Wednesday, June 19, 2019

Boeing Back on the Road with Huge 737MAX Order After Fatal Crashes

IAG Shows Faith in Supplier
Shipping News Feature
US – WORLDWIDE – Despite the well-publicised problems surrounding Boeing's 737 MAX aircraft, grounded after two MAX 8's crashed within months of each other killing 346 people, the company has now received an order from the International Airlines Group (IAG), parent company of British Airways, Iberia and Aer Lingus amongst others, for a total of 200 model 8 and 10 aircraft.

The two fatal crashes have been fully investigated and it seems the problems lay within the new software system fitted, details of which were unfamiliar to pilots allegedly unaware of possible glitches, and left not knowing how to avoid catastrophe. An excellent analysis of the precise details can be seen in an article in the Verve.

In the wake of the disasters Boeing rival, Airbus, was seen to be making hay, itself receiving orders for 100 or so of its aircraft at the Paris International Airshow, one senses any jubilation at that news will be a little more muted in Toulouse today. IAG has long been a Boeing supporter but now has a large fleet of Airbus A320’s and boss Willy Walsh has said in the past he believes his company’s buying power should be used to encourage competition amongst the plane makers. He said of the new deal:

"We're very pleased to sign this letter of intent with Boeing and are certain that these aircraft will be a great addition to IAG's short-haul fleet.
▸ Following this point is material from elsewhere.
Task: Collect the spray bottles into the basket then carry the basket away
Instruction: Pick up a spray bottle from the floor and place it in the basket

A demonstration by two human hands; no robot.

We have every confidence in Boeing and expect that the aircraft will make a successful return to service in the coming months having received approval from the regulators."
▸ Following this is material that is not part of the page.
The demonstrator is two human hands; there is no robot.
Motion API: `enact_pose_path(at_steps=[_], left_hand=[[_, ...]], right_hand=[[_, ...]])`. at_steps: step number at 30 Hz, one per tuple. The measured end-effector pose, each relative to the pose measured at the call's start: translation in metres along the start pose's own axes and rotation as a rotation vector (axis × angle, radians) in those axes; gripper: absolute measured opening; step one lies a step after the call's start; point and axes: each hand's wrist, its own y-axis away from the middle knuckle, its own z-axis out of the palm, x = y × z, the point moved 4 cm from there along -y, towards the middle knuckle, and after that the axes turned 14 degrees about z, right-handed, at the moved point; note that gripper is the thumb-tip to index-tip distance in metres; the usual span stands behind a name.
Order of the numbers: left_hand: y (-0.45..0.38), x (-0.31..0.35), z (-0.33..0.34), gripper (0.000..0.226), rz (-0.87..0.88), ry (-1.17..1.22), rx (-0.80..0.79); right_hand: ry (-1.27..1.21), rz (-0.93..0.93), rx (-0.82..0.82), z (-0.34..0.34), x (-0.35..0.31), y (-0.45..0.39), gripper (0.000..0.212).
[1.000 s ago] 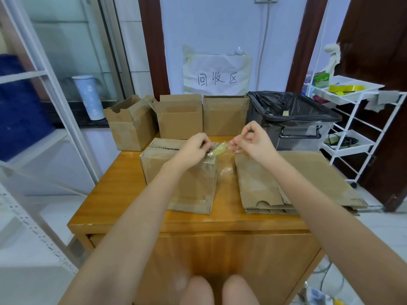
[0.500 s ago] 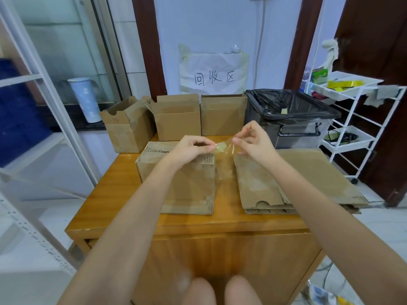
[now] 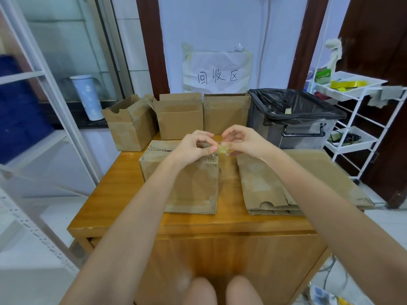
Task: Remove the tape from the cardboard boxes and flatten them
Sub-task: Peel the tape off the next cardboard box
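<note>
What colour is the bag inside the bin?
Black. The bag lines the clear bin, seen in the head view.

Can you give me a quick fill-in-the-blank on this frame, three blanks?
1. Both hands pinch a wad of ____ between them.
2. ____ upright boxes stand along the table's far edge.
3. The bin is lined with a ____ bag.

Missing: tape; three; black
</note>
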Motion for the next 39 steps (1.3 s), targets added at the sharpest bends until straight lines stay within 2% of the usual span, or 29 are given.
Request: enact_pose_path(at_steps=[2,5,6,10,12,15,19,21,23,24,26,29,36,39], left_hand=[[0.0,0.0,0.0,0.009,-0.009,0.001,0.016],[0.001,0.001,-0.001,0.01,-0.014,-0.012,0.029],[0.001,0.001,-0.001,0.009,-0.018,-0.017,0.037],[0.001,0.0,-0.002,0.006,-0.05,-0.006,0.083],[0.001,0.001,-0.003,0.007,-0.053,-0.007,0.091],[0.002,0.003,-0.003,0.008,-0.046,-0.004,0.104],[0.003,-0.001,-0.006,0.029,-0.055,0.078,0.199],[0.003,0.002,-0.004,0.038,0.017,0.108,0.135],[0.003,0.005,-0.002,0.058,0.071,0.114,0.011],[0.003,0.006,-0.001,0.059,0.075,0.099,-0.04],[0.004,0.007,0.001,0.046,0.076,0.061,-0.088],[0.005,0.007,-0.001,0.031,0.07,0.077,0.032],[0.005,0.005,-0.002,0.018,0.021,0.049,0.122],[0.004,0.004,-0.001,0.011,-0.012,0.05,0.134]], right_hand=[[-0.011,0.016,-0.031,0.0,-0.001,0.0,0.026],[-0.004,0.084,-0.037,0.0,0.002,-0.002,0.049],[0.005,0.098,-0.002,0.0,0.004,-0.003,0.046],[-0.021,-0.005,0.186,-0.002,0.003,0.002,0.005],[-0.011,-0.04,0.163,0.002,0.003,0.009,0.015],[0.095,-0.088,0.1,0.008,0.004,0.019,0.017],[0.208,-0.193,0.175,0.011,0.004,0.022,0.011],[0.221,-0.204,0.174,0.011,0.002,0.022,0.007],[0.223,-0.187,0.142,0.012,0.001,0.02,0.005],[0.219,-0.178,0.127,0.013,0.002,0.019,0.005],[0.213,-0.177,0.11,0.015,0.001,0.02,0.007],[0.217,-0.198,0.116,0.016,0.001,0.02,0.013],[0.085,-0.192,0.178,0.016,0.005,0.022,0.016],[-0.053,-0.153,0.219,0.011,0.008,0.022,0.023]])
Critics say the MAX series was ‘rushed to market’ hence the tragic problems which ensued, but the model is claimed to be 14% more fuel efficient by Boeing than the previous incarnation. As to the carriage of freight, the changes are likely to make little difference. The MAX 8 and 10 carry around 178 and 230 passengers with cargo holds of around 43m3 but these, as with all new craft first have to accommodate baggage as a priority, and therefore space available for freight can vary accordingly.
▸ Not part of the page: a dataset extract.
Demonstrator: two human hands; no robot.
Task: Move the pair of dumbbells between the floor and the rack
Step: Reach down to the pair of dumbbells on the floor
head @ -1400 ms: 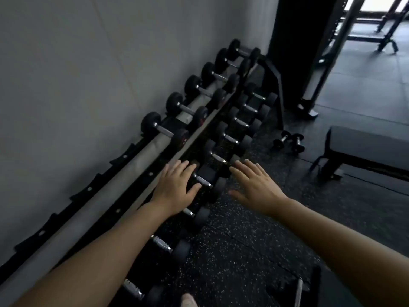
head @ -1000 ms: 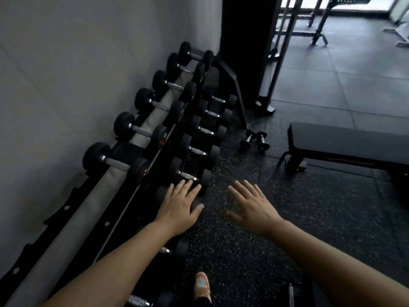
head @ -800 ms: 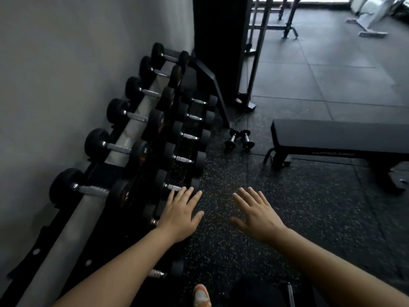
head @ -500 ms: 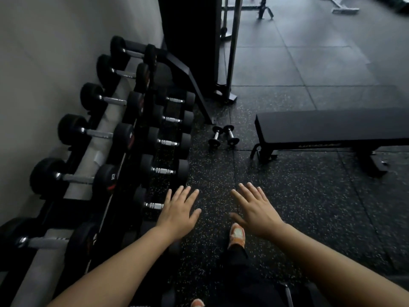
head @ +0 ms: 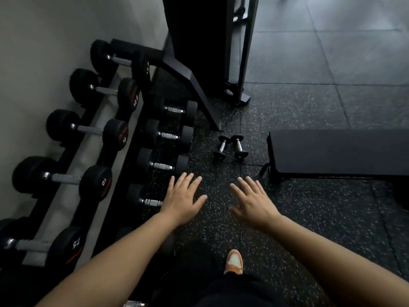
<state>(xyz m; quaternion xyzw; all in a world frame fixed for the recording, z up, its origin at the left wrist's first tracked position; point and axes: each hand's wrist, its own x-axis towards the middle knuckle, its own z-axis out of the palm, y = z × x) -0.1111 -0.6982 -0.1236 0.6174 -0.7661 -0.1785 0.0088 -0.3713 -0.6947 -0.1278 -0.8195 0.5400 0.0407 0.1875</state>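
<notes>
Two small black dumbbells [head: 230, 146] with chrome handles lie side by side on the speckled floor, between the rack's foot and the bench. The dumbbell rack [head: 124, 138] runs along the wall on the left, with larger dumbbells on two tiers. My left hand [head: 183, 200] is held out flat, fingers spread, holding nothing, beside the lower tier. My right hand [head: 252, 201] is also flat and spread, holding nothing. Both hands hover short of the small pair, apart from it.
A black flat bench [head: 336, 151] stands to the right of the small pair. A black machine frame [head: 241, 52] rises behind the rack's end. My orange shoe [head: 234, 264] is on the rubber floor [head: 309, 218] below my hands.
The view has swung right along the rack and come closer to the small pair on the floor. My hands have stayed spread and empty throughout.
</notes>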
The design of the planes means entry to the hold is tight and most paying cargo consists of smaller items, unlike the wide body jets that ply some of the longer routes, and which can accommodate much bigger pieces. Mail and parcel freight therefore makes up the bulk of commercial goods aboard narrow body jets like the 737 series, unless time sensitive cargoes such as pharma and seafood are involved.

Photo: Indian airline Jet Airways has been a big purchaser of the 737 MAX series.